University of North Carolina at Chapel Hill

Jeffery W. Kelly (born August 23, 1960 in Medina, New York) is the former Dean of Graduate Studies (2000-2008) and Vice President of Academic Affairs (2000-2006) and currently is the Chairman of Molecular Medicine and the Lita Annenberg Hazen Professor of Chemistry within the Skaggs Institute of Chemical Biology at The Scripps Research Institute in La Jolla, California. His research focuses on understanding protein folding, misfolding and aggregation and on developing both chemical and biological strategies to ameliorate diseases caused by protein misfolding and/or aggregation. Of the 100 Ph.D. students and postdoctoral fellows who have trained in the Kelly Lab., > 40 are in tenured or tenure-track academic jobs.
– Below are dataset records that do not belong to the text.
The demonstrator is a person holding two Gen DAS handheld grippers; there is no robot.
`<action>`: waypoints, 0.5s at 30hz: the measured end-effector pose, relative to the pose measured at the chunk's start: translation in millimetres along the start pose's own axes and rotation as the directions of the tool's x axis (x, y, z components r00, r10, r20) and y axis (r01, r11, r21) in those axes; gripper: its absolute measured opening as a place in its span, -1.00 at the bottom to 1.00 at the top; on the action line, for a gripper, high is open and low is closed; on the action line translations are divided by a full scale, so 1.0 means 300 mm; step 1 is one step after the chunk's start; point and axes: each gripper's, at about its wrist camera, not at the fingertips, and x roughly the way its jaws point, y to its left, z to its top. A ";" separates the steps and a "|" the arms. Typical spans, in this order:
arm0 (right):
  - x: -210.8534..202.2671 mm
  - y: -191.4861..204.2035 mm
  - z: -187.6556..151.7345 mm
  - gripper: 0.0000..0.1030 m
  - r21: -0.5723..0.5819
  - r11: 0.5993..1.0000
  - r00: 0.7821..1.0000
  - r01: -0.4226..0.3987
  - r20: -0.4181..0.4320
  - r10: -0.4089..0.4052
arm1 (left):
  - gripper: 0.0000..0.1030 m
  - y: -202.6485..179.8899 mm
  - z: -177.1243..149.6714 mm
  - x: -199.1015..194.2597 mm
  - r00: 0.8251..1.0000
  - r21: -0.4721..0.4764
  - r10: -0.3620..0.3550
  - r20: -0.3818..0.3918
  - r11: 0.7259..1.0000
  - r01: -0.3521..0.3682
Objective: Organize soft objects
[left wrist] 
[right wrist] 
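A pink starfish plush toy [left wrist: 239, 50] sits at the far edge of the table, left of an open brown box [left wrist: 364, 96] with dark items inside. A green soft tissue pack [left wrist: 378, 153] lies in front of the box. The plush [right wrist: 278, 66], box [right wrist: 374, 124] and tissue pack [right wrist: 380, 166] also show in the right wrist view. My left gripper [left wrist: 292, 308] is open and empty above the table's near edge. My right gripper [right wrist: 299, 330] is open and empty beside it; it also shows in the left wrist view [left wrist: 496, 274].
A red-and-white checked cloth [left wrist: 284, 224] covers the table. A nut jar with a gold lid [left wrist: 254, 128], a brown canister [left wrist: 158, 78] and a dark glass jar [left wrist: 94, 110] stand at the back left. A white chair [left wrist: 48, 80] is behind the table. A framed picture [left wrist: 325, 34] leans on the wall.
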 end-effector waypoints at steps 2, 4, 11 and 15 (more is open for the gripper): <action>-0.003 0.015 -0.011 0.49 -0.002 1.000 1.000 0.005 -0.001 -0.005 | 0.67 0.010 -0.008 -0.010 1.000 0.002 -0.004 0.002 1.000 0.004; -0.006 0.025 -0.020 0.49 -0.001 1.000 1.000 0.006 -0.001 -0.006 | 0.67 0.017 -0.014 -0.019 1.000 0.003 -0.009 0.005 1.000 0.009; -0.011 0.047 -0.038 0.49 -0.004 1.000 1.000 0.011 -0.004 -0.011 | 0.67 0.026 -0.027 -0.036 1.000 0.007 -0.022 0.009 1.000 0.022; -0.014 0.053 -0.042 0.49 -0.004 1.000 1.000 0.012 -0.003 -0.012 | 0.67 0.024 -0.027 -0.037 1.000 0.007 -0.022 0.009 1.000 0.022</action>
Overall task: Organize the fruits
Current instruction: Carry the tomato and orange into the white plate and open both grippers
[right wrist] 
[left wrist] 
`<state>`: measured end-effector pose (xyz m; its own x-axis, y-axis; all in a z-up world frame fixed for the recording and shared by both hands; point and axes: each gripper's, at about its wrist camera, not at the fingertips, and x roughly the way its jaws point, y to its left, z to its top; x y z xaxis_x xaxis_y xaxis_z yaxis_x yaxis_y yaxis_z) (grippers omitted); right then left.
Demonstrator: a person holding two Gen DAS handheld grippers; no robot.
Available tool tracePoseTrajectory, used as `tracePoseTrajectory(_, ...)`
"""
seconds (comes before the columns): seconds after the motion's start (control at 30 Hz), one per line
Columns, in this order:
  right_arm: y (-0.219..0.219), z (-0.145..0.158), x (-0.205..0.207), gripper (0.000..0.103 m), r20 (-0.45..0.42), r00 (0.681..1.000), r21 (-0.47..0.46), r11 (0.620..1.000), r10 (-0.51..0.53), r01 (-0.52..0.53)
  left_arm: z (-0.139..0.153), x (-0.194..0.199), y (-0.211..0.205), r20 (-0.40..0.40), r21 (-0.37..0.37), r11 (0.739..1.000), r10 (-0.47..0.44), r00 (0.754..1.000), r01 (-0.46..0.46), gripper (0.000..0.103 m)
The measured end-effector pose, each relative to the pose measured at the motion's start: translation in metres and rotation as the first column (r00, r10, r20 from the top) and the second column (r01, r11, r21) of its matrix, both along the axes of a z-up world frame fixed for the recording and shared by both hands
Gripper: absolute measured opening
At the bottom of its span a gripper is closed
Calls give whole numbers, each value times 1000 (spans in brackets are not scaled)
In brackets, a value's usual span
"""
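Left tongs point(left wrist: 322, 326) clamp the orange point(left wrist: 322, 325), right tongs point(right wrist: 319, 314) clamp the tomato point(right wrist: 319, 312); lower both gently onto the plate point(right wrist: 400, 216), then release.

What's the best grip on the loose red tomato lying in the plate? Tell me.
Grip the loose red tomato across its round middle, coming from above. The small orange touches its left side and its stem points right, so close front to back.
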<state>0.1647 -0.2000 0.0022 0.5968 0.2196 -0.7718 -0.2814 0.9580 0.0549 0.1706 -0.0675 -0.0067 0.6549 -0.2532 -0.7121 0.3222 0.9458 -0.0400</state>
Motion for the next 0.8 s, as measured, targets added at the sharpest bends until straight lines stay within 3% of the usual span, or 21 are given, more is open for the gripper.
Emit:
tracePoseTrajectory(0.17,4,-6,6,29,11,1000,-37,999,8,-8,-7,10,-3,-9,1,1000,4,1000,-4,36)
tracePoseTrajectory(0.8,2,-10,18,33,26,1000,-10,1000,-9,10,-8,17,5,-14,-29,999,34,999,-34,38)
Kelly received his Ph.D. in organic chemistry from the University of North Carolina at Chapel Hill (1986) and performed post-doctoral research at The Rockefeller University (1986–89). His research focuses on the chemistry and biology of protein homeostasis or proteostasis. Besides studying the structural and energetic basis underlying protein folding, his laboratory also studies the etiology of neurodegenerative diseases linked to protein aggregation, including Alzheimer's disease, Parkinson's Disease, and the light chain, gelsolin and transthyretin-based amyloidoses–publishing over 320 peer-reviewed papers in this area to date (h-index = > 85; ISI Web of Science). He has also provided insight into genetic diseases associated with loss of protein function, such as the lysosomal storage diseases.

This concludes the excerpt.